● Your objective
Which lines of the entries contain the string "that"? Please find them and copy them.

● Information provided
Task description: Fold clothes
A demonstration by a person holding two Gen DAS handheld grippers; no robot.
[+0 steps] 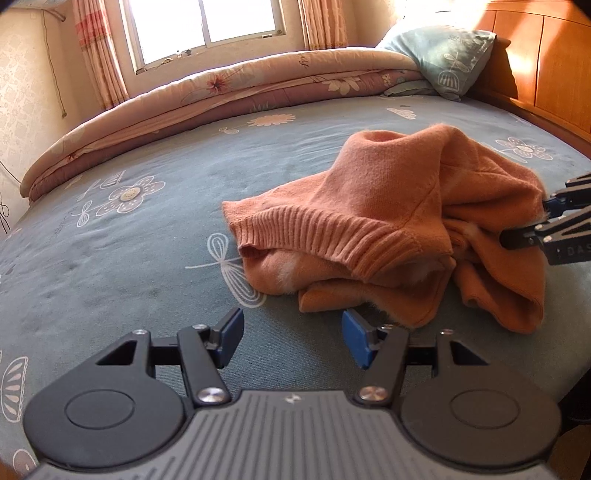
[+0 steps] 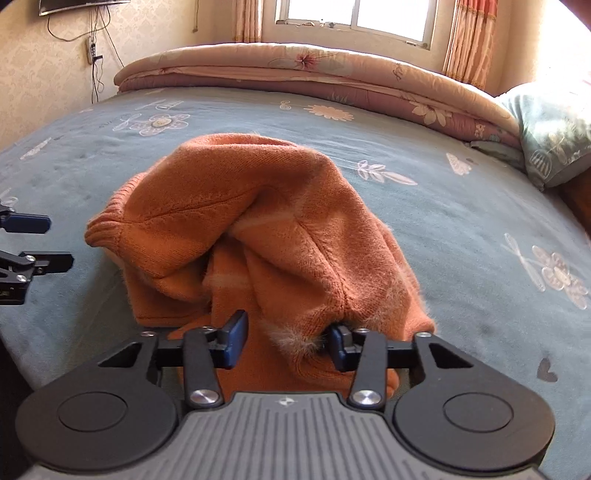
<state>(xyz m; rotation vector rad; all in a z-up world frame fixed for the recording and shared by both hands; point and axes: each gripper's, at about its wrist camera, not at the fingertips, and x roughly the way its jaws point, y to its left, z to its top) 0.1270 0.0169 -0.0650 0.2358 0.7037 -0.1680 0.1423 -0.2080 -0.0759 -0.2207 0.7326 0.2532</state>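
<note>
Sweater [image 1: 388, 221]: orange knit, lay crumpled in a heap on the blue flowered bedsheet [image 1: 147, 240]; ribbed hem faced the near side of the bed, collar opening stood up toward the far side.
Sweater lining: pale fuzzy fibres showed at the folds and near edge.
Right gripper [image 2: 286, 341]: reached into the near edge of the sweater; jaws partly open with a bunch of the knit between the blue pads [image 2: 236, 338]; right pad touched the fuzzy fold, left pad stood just beside the fabric; could not tell whether the cloth was firmly pinched.
Right gripper, from the left wrist view [image 1: 532, 225]: came in at the sweater's right side, fingertips against the cloth.
Left gripper [image 1: 293, 338]: hung above the sheet just in front of the sweater's near edge; jaws about half open, nothing between them; right pad [image 1: 356, 341] close to the sweater's lowest fold.
Quilt [image 1: 221, 92]: rolled, floral, lay along the bed's far edge beyond the sweater.
Pillow [image 1: 443, 55]: pale green, beyond the sweater to the right, against the wooden headboard [image 1: 546, 66].
Window [image 1: 203, 26]: behind the quilt, curtains on both sides.
</note>
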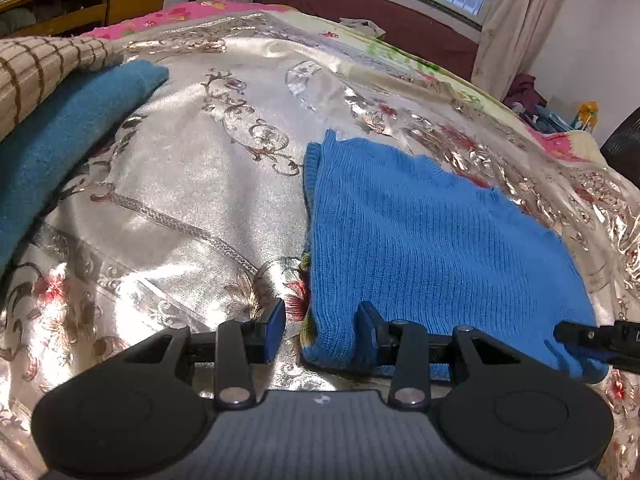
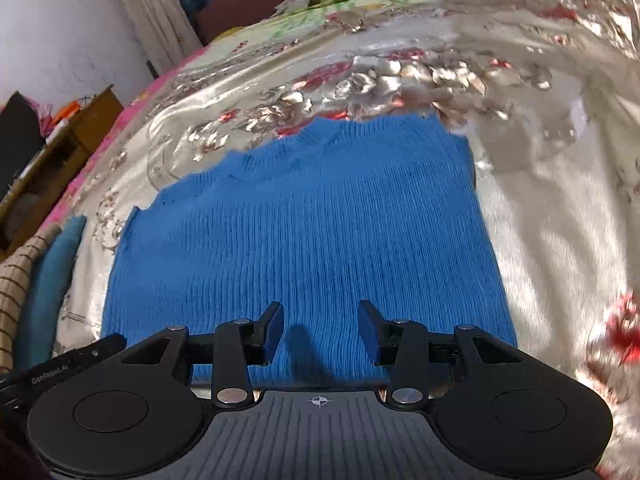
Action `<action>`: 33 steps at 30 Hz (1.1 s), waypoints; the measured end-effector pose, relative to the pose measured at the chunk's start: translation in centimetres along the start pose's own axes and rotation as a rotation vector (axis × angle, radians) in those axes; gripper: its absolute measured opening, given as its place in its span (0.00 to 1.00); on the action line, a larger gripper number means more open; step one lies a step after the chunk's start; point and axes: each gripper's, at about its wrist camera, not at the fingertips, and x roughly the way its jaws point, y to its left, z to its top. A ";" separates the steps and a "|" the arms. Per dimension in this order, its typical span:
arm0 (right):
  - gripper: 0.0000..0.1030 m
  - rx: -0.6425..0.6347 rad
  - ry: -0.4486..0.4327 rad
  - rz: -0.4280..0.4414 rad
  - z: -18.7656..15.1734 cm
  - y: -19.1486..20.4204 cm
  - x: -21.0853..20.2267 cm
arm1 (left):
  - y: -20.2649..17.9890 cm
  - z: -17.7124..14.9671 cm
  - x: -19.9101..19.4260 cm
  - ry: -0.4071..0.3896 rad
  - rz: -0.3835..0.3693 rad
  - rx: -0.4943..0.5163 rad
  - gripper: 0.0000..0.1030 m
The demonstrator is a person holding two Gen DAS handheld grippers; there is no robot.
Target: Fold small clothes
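A bright blue knitted garment (image 1: 432,240) lies flat and folded on the shiny silver floral bedspread (image 1: 192,184). It also shows in the right wrist view (image 2: 304,232), filling the middle. My left gripper (image 1: 320,324) is open at the garment's near left corner, its jaws either side of the edge. My right gripper (image 2: 320,328) is open, just above the garment's near edge, holding nothing. The right gripper's tip shows at the right in the left wrist view (image 1: 588,336).
A teal folded garment (image 1: 64,148) and a beige checked one (image 1: 36,76) lie stacked at the left; both show in the right wrist view (image 2: 48,288). A wooden desk (image 1: 96,0) stands beyond the bed. A window with curtains (image 1: 516,20) is behind.
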 end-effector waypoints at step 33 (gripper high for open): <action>0.39 0.102 -0.134 0.010 -2.6 -6.1 -3.0 | -2.0 -2.1 -1.4 -0.015 0.063 0.074 0.43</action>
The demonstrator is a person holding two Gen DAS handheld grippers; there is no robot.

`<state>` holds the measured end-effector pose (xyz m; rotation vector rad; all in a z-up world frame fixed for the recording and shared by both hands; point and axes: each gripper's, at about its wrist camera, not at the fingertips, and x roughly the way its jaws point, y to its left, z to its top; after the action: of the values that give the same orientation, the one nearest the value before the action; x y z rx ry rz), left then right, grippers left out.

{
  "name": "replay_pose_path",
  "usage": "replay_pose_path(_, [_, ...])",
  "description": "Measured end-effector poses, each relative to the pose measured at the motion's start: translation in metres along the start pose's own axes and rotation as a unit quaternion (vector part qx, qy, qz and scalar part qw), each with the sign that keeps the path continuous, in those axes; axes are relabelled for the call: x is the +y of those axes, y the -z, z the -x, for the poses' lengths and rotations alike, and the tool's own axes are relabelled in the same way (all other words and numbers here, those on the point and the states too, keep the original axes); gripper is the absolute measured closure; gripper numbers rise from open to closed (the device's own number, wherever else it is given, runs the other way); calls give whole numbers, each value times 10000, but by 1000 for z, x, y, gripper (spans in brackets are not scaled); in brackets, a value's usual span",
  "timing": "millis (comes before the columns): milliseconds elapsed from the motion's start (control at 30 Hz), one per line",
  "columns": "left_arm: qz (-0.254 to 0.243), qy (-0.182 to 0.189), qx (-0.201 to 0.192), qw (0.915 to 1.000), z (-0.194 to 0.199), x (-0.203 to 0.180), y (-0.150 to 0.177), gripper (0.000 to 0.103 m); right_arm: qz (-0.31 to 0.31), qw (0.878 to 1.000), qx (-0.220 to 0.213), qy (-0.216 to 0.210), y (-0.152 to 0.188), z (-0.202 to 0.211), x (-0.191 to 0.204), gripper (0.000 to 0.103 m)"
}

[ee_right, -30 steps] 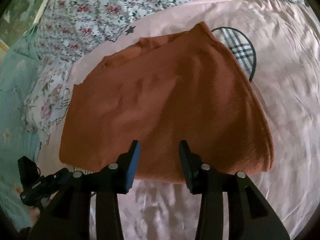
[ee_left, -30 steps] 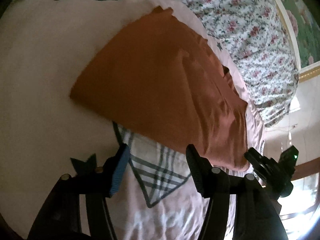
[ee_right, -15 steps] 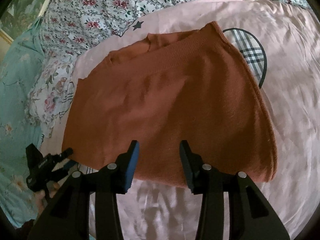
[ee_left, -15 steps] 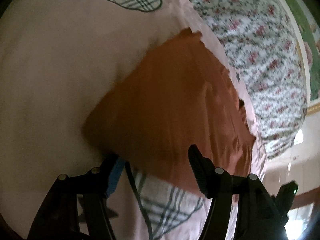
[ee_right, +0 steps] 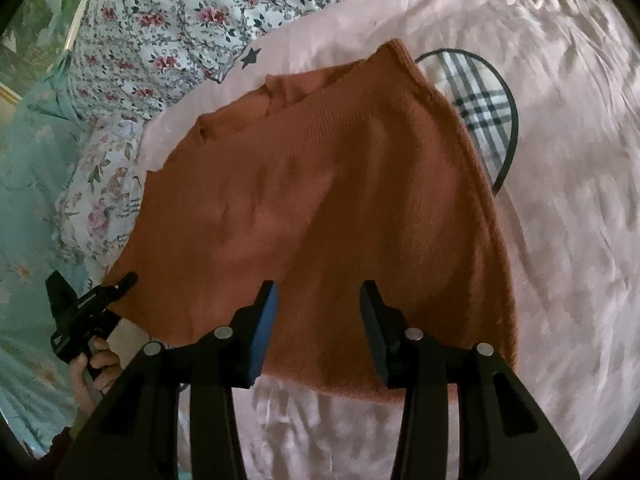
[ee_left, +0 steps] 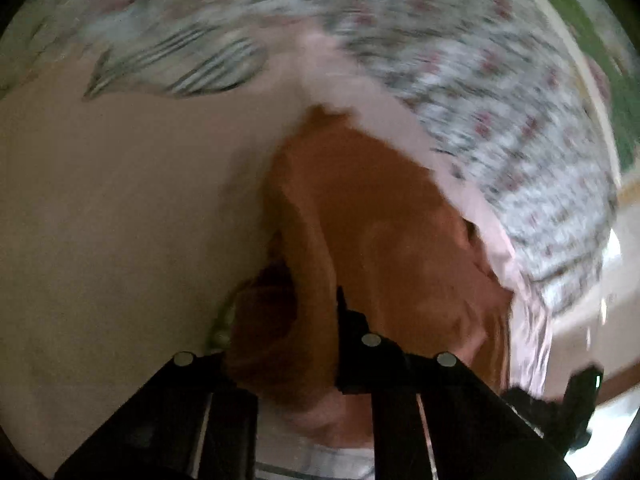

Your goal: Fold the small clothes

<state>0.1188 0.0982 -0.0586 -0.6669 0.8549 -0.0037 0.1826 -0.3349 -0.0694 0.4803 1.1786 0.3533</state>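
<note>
sheet: i see a pink satiny bed sheet (ee_right: 560, 200), creased, covering the bed under everything.
plaid patch: a dark-outlined tartan shape (ee_right: 484, 100) printed on the sheet, part hidden at its left side.
star: a small dark star (ee_right: 250, 57) printed near the sheet's far edge.
floral quilt: white with red roses (ee_right: 180, 12), along the sheet's far edge; blurred in my left view (ee_left: 520, 120).
teal fabric: pale teal cloth (ee_right: 24, 200) at far left.

Pink bed sheet (ee_right: 560, 200) right of rust sweater (ee_right: 320, 200): bare, wide passage. Sheet strip below sweater's near hem: open. Floral quilt (ee_right: 168, 16) heaped along far and left edges of sweater: blocks approach there. Left gripper (ee_right: 120, 284) plus person's hand (ee_right: 96, 364) occupy sweater's left corner. Right gripper (ee_right: 318, 300) fingers hang over near hem, nothing between.
</note>
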Motion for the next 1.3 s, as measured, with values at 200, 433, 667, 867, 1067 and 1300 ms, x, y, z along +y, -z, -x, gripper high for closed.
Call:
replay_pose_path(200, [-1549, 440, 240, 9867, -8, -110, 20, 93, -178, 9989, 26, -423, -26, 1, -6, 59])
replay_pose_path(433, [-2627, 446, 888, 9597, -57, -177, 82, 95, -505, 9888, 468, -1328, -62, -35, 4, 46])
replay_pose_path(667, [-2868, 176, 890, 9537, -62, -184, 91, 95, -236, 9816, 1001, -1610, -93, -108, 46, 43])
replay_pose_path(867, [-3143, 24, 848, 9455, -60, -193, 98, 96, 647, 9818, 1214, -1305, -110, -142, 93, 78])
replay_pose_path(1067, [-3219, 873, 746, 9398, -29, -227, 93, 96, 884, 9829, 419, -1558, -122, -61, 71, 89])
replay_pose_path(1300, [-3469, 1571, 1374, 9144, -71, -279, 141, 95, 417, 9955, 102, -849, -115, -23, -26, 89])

● Written answer
`<state>` holds the measured end-effector pose (xyz m; rotation vector rad; all in a z-up world frame fixed for the recording and shared by both hands; point and axes: each gripper's, at about its wrist camera, not at the fingertips, and x roughly the way its jaws point, y to its left, z to its top; after the action: of the values that give the same orientation, the one nearest the value before the action; x y z rx ry rz), left then right, grippers left out.
  "description": "Measured end-effector poses, each relative to the pose measured at the motion's start: translation in metres along the start pose's own axes and rotation as a unit quaternion (vector part qx, qy, qz and scalar part qw), each with the sign that keeps the path continuous, in those axes; axes are relabelled for the call: x is the +y of those axes, y the -z, z the -x, for the poses' lengths and rotations alike, and the tool's own axes are relabelled in the same way (all other words and numbers here, those on the point and the states too, keep the original axes); gripper is the absolute measured closure; gripper numbers rise from open to closed (the device's own number, wherever else it is given, runs the other way); calls give whole numbers, each value times 10000, but by 1000 for z, x, y, gripper (spans in brackets are not scaled); in brackets, a value's usual span",

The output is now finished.